Learning Reinforcement Learning Through Ad Bidding
This tutorial teaches reinforcement learning (RL) from first principles, using Promovolve’s bid optimization system as the running example. Every concept is grounded in real, production Scala code — no toy problems, no gym environments, no Python notebooks.
By the end, you’ll understand:
- What reinforcement learning is and when to use it
- How to model a real-world problem as an RL task (states, actions, rewards)
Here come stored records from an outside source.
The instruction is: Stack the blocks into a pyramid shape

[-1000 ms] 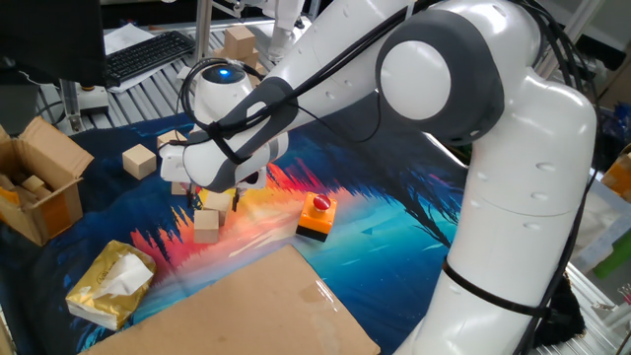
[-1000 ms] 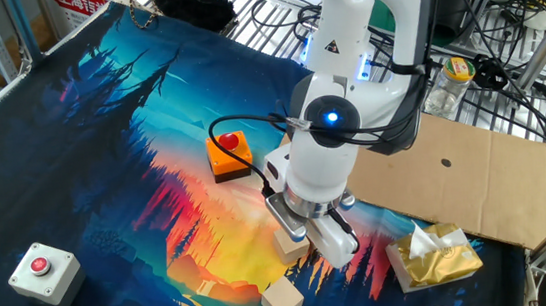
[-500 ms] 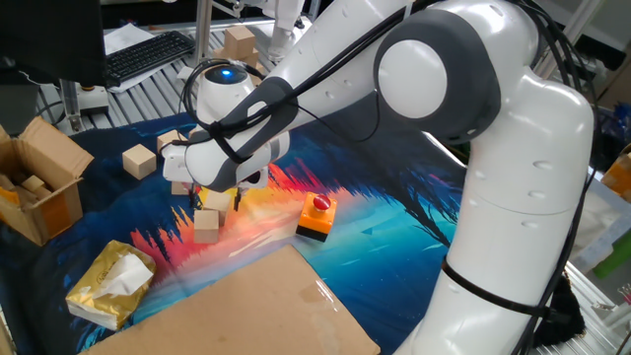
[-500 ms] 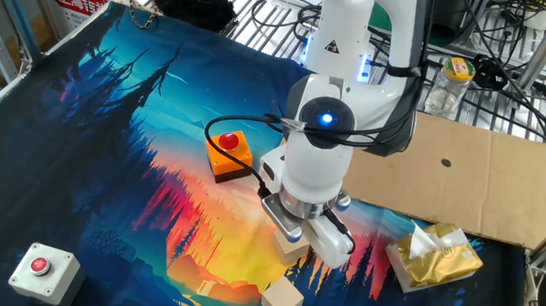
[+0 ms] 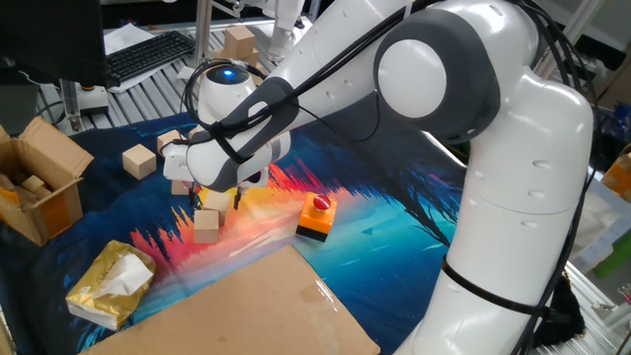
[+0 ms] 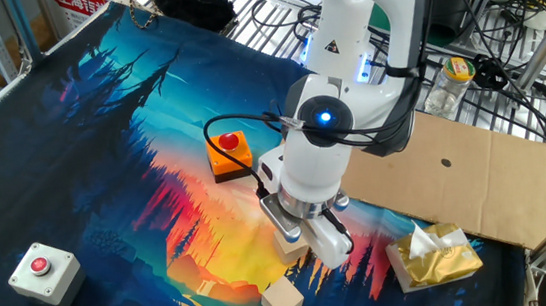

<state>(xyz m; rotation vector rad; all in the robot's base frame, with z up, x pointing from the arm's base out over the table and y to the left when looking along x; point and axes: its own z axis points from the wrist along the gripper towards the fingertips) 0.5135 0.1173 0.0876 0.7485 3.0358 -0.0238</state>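
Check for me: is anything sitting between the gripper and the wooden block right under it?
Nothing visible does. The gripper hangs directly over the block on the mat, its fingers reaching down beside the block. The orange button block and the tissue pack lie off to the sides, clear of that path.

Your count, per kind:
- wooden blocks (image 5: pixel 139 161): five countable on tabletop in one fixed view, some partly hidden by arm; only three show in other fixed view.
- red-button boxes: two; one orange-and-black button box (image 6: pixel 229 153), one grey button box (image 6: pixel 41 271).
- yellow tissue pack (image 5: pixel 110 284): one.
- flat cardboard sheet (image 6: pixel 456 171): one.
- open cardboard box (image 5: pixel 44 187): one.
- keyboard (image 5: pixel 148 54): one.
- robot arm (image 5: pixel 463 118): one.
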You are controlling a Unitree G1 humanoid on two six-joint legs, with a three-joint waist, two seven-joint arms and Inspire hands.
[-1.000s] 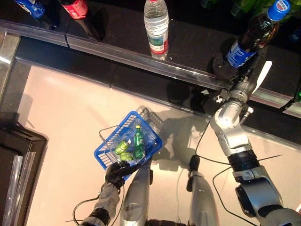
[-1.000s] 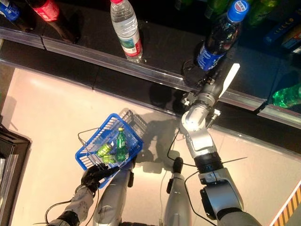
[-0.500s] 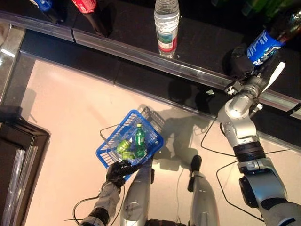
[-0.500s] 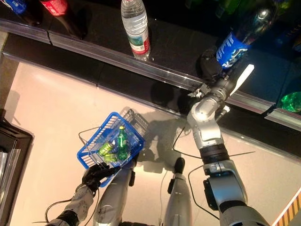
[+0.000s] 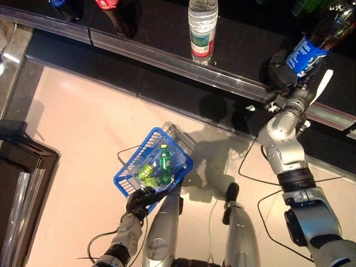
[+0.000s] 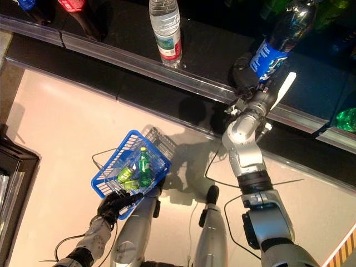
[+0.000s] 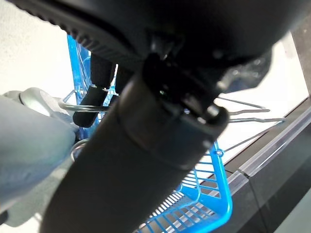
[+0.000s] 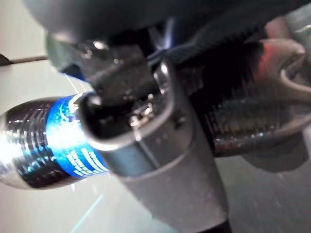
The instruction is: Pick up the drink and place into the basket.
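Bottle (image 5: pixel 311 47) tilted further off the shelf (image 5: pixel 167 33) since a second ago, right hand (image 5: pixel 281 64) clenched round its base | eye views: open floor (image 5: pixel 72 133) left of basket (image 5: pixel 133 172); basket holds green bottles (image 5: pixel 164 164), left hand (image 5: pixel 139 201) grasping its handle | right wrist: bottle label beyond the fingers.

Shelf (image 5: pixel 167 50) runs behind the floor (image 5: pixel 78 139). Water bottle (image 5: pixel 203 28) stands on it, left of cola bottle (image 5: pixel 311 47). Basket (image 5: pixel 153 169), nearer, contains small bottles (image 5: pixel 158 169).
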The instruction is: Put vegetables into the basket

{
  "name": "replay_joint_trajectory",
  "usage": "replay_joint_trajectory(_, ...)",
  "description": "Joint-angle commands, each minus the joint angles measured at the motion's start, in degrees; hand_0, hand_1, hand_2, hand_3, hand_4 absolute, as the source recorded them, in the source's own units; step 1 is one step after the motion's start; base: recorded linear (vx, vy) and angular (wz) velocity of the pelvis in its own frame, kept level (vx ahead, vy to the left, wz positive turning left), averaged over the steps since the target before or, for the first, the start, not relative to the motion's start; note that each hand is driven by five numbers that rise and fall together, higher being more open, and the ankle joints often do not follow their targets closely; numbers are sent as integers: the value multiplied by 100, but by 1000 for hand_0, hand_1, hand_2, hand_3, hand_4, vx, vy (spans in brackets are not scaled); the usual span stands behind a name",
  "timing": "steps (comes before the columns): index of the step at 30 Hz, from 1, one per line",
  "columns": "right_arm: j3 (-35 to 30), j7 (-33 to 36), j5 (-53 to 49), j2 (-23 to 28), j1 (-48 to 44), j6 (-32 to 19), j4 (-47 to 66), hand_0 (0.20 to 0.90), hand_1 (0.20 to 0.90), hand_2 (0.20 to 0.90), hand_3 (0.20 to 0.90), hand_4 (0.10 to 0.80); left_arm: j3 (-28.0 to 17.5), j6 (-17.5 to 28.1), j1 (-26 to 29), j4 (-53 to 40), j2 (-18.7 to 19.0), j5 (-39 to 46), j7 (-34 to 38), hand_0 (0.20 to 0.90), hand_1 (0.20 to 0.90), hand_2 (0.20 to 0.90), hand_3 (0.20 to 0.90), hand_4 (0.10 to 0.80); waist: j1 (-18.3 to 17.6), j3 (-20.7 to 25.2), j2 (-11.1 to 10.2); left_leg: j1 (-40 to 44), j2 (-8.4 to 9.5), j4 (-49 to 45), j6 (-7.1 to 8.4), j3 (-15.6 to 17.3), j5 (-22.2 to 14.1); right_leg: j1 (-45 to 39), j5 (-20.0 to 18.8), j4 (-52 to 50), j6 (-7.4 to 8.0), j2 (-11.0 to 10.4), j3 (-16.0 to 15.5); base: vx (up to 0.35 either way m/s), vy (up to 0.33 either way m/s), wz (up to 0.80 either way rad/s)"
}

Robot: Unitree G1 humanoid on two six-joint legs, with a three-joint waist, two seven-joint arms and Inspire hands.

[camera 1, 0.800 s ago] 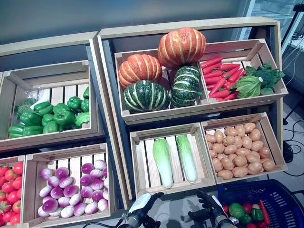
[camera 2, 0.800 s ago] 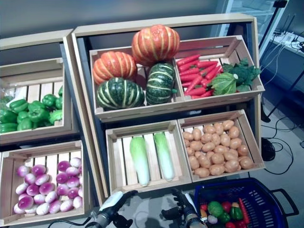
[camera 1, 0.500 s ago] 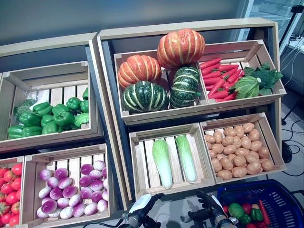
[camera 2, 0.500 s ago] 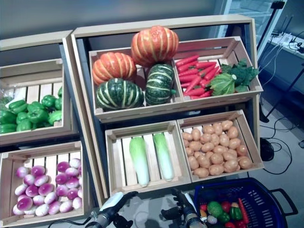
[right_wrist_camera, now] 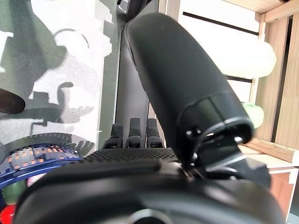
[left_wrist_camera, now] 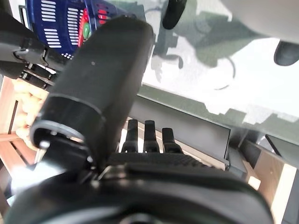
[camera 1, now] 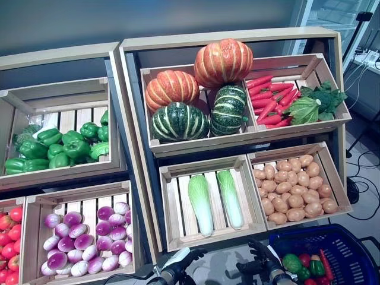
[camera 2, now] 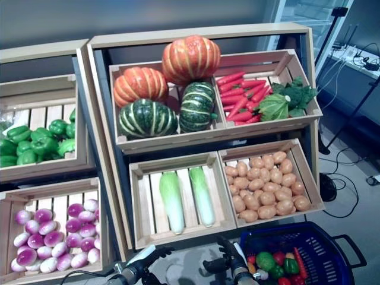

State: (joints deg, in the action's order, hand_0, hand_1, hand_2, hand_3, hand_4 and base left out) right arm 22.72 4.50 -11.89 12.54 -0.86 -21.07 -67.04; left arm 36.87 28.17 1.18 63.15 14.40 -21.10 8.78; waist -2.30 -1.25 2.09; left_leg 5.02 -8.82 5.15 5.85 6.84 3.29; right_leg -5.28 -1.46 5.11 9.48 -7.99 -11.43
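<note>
Both robot hands, left (camera 1: 178, 264) and right (camera 1: 264, 268), open, empty; no legible writing.

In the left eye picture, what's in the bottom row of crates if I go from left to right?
Tomatoes → purple onions → two cabbages → potatoes.
</note>
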Motion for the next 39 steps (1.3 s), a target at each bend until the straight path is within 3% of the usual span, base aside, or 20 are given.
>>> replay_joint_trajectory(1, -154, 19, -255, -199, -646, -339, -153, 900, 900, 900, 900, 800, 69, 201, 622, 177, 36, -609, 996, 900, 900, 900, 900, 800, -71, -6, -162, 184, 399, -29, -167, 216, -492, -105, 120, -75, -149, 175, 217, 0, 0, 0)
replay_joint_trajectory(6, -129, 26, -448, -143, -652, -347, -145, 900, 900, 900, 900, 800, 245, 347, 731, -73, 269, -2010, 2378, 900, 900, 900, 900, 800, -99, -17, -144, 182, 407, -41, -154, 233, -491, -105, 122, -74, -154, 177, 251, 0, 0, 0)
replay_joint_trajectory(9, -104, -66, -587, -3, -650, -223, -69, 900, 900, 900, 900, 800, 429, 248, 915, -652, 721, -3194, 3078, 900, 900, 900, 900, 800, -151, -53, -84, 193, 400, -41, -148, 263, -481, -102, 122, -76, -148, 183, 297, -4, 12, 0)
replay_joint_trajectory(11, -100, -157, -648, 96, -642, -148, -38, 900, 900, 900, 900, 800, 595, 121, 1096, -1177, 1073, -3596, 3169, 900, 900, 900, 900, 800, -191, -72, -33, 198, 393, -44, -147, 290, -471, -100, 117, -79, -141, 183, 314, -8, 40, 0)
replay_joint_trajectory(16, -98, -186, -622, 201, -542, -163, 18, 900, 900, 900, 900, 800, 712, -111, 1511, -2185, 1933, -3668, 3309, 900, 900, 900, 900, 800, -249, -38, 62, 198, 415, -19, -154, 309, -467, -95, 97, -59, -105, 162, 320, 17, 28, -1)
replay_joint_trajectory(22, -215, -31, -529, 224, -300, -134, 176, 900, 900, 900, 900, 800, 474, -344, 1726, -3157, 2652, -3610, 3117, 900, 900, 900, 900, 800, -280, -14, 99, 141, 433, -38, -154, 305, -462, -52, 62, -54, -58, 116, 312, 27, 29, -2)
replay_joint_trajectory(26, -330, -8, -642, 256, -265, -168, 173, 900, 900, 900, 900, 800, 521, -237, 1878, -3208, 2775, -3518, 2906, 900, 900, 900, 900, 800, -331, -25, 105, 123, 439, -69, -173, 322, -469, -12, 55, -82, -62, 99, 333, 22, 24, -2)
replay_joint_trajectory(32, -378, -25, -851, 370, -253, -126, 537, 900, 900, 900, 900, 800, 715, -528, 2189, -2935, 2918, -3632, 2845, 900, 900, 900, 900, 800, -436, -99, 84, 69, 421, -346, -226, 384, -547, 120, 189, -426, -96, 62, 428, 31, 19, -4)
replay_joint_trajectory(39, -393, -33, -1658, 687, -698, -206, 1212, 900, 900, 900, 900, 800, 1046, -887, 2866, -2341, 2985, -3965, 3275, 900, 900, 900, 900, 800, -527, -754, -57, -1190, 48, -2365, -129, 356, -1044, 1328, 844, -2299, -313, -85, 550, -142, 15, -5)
- How neural networks learn to approximate value functions
- How DQN and Double DQN work, and why they matter
- How experience replay and target networks stabilize training
- How to deploy RL in a production system that handles real money
Why ad bidding is a great RL problem
Most RL tutorials use video games or grid worlds. These are fine for building intuition, but they don’t teach you how RL behaves when:
- The environment is non-stationary — traffic patterns change by hour, day, and season
- Episodes have real economic consequences — overspending wastes advertiser money, underspending leaves revenue on the table
- Observations are noisy and delayed — you only see aggregated metrics every 15 minutes, not instant per-action feedback
- The state space is continuous — not a grid, but a blend of rates, fractions, and normalized signals
- Multiple agents interact — hundreds of campaigns compete simultaneously, each learning its own policy
Promovolve’s bid optimization agent faces all of these. It’s a ~400-line pure Scala implementation with no ML framework dependencies — you can read every line of the forward pass, backpropagation, and training loop.
Prerequisites
You should be comfortable with:
- Basic programming concepts (loops, arrays, functions)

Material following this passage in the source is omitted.